- Born: 1978 (age 47–48)
- Origin: Free State, South Africa
- Education: Potchefstroom University (B.A., BMus)
- Genres: Opera
- Occupation: Musician
- Instrument: Singer
- Awards: BBC Cardiff Singer of the World competition – Audience Prize 2007

= Jacques Imbrailo =

South African classical baritone (born 1978)

Jacques Imbrailo (born 1978) is a South African classical baritone, who sings in operas and oratorios.
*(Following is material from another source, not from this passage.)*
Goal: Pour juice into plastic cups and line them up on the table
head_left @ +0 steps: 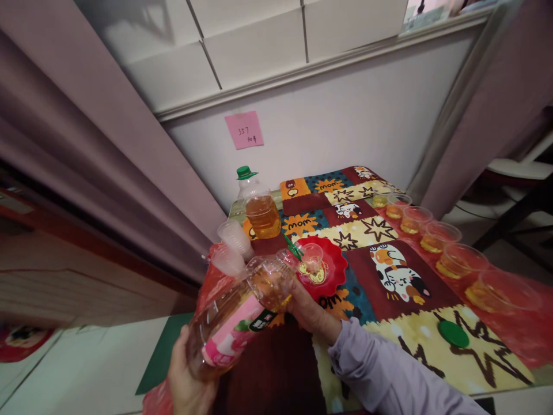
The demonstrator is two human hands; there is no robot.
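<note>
A large clear plastic bottle (pixel 242 323) of amber liquid, with a pink label, is tilted between my hands. My left hand (pixel 184 374) is wrapped around its base end. Farther up, near the shoulder, my right hand (pixel 309 308) grips it from the right side. The bottle's neck, with a green strip (pixel 294 248) at it, points away from me beside a clear plastic cup (pixel 311 258). That cup stands in a red scalloped dish (pixel 334 276). Whether liquid is flowing into it I cannot tell. A loose green cap (pixel 453 334) lies on the patterned mat at right.
A second bottle (pixel 262 213) with a green cap stands at the back left, next to stacked clear cups (pixel 233 236). Several cups holding pale yellow liquid (pixel 460 260) line the right side on red plastic (pixel 514 334). A wall (pixel 319 127) and curtains (pixel 173 190) border the table.
</note>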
== Biography and career ==

Jacques Imbrailo grew up on a farm in the Free State province of South Africa, and first got into singing on a dare, at age 11, during open auditions after a concert by the Drakensberg Boys' Choir School. He later went to university to study law, but took singing lessons on the side, earning both a BA Law degree and a B Mus degree at Potchefstroom Campus in South Africa, in 2002. He later studied at the Royal College of Music in London. He was also a member of the Jette Parker Young Artists Programme at the Royal Opera House, Covent Garden.

Imbrailo has been recognized in many competitions, and was runner-up at the South African Music Rights Organization International Scholarship competition, winner of Distell National Singing Competition in South Africa, won second prize at the 2005 Richard Tauber singing competition, won the vocal category of the Royal Overseas League Competition, and was finalist in the Kathleen Ferrier Competition. In 2007, Imbrailo received the Audience Prize at the BBC Cardiff Singer of the World competition.

Imbrailo's first major success was his performance as Billy Budd in Britten's opera at Glyndebourne in 2010, and he has since performed on the great opera stages around the world. He has performed Debussy's Pelléas et Mélisande with the Welsh National Opera and at the Aalto Theatre in Essen, Germany, Mozart's Don Giovanni with the Scottish Opera, Così fan tutte with the Houston Grand Opera, Die Zauberflöte with the Welsh National Opera, Le nozze di Figaro with the Royal Opera House, Covent Garden, and Purcell's Dido and Aeneas with Rome Opera. In 2015, he created the role of Joachim Messner at the world premiere of Jimmy López' opera Bel Canto for the Lyric Opera of Chicago.

He has also performed in concert with the Hallé Orchestra and Sir Mark Elder at the BBC Proms, and with the New York Philharmonic under Rafael Frühbeck de Burgos. He has performed solo recitals at Wigmore Hall, the Concertgebouw in Amsterdam, the Verbier Festival, and Royal Albert Hall.

==Discography==

Jacques Imbrailo has featured on several recordings, including Britten's Billy Budd, where he played the title role, recorded at the Glyndebourne Festival, with the London Philharmonic Orchestra, and conductor Sir Mark Elder, and Elgar's The Apostles, with the Hallé Orchestra, also conducted by Sir Mark Elder. There are also a number of DVDs and Blu-rays featuring his performances, in operas such as Bizet's Carmen, Debussy's Pelléas et Mélisande, and Britten's Billy Budd.